With regards to its history, it should also be mentioned, that to many in the Middle East, Paris represents that a colonial ruler that came into their lands and exploited their resources. The country of Syria, the location of ISIS headquarters and a country ravaged by war, was originally a French colony, its borders drawn to divide the former territories of the Ottoman Empire amongst the British and French. Other French colonies include Tunisia, the birthplace of the Arab Revolutions of 2011, and neighboring Algeria and Morocco, two of the most peaceful and Western-friendly of the Arab states (though both are ruled by rather undemocratic governments). France, along with Britain and the United States, has played a big role in the unraveling of the region.
With this new terrorist attack, I worry for the future of this city and the course it chooses. Will it adopt more restrictive and authoritarian measures, as what happened in the United States post-9/11 with the PATRIOT Act?
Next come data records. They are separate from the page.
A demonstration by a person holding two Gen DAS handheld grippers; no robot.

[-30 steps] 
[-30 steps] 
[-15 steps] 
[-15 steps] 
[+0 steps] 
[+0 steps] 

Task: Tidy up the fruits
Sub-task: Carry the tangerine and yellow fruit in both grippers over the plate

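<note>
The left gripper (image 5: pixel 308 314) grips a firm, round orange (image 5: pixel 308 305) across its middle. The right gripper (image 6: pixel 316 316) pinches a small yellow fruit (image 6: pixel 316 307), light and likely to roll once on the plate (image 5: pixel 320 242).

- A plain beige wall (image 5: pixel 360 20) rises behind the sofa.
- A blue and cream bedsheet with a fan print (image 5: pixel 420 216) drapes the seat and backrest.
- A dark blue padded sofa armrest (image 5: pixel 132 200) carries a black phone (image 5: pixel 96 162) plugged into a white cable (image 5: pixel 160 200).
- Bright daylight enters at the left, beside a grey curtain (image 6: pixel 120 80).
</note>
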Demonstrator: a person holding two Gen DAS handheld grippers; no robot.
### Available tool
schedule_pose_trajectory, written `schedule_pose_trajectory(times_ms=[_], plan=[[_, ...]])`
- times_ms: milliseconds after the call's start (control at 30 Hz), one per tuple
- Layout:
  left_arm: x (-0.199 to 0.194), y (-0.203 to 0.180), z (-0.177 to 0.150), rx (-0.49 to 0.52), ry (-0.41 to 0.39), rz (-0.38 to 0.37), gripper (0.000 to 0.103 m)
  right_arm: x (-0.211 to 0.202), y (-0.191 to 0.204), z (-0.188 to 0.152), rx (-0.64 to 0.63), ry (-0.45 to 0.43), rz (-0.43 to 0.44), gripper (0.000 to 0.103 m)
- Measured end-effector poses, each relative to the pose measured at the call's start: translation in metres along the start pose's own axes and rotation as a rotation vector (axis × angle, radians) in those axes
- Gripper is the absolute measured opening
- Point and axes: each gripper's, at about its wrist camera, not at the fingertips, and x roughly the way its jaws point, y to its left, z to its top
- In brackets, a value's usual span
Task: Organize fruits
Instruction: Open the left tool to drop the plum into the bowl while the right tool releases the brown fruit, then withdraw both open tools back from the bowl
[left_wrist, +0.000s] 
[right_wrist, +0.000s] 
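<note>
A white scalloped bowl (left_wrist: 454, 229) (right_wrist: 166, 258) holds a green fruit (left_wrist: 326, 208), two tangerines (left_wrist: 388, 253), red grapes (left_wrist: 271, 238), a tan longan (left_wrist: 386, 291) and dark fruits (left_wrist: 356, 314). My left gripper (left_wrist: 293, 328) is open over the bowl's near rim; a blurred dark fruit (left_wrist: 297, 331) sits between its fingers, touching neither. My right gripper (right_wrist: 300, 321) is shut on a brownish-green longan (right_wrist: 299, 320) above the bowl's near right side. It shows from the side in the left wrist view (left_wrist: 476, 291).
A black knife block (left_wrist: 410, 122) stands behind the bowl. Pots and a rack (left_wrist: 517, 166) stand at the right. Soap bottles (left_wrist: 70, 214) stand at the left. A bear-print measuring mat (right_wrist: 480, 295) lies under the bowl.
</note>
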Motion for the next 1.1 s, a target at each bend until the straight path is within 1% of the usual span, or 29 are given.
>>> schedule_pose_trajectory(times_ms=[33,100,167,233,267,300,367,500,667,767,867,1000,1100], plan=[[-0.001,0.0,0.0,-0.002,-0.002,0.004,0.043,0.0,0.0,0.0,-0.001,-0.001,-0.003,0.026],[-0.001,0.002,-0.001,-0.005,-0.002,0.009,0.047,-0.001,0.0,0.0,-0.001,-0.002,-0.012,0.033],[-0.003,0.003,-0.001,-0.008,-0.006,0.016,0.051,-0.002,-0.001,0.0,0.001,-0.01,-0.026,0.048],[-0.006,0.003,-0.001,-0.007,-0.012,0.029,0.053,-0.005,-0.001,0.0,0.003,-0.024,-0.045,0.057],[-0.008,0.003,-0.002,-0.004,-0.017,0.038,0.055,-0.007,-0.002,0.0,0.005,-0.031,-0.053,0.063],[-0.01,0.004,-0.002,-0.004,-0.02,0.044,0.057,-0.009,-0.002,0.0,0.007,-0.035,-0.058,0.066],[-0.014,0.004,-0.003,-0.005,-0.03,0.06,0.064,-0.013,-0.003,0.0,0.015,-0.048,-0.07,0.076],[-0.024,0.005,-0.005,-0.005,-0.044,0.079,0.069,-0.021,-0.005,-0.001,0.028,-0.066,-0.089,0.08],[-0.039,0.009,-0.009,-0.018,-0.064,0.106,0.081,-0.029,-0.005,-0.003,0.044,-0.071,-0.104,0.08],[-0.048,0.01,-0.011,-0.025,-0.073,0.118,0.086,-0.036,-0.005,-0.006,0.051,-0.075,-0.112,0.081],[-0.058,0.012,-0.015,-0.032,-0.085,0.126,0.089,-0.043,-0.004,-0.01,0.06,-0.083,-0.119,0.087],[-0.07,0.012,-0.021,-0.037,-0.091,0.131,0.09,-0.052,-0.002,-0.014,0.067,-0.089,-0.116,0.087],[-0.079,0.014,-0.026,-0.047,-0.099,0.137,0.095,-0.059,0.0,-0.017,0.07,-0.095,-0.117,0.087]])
And what of the human rights of millions of Muslims, some long-time citizens and others newly-arrived refugees, who call France their home? Will they be subject to discrimination and surveillance? Or will France stick to the ideals it was founded on, the ideas of basic human rights and liberties, of the equality of all people, and the brotherhood of all mankind? Only time will tell how this city writes the newest chapter of its history.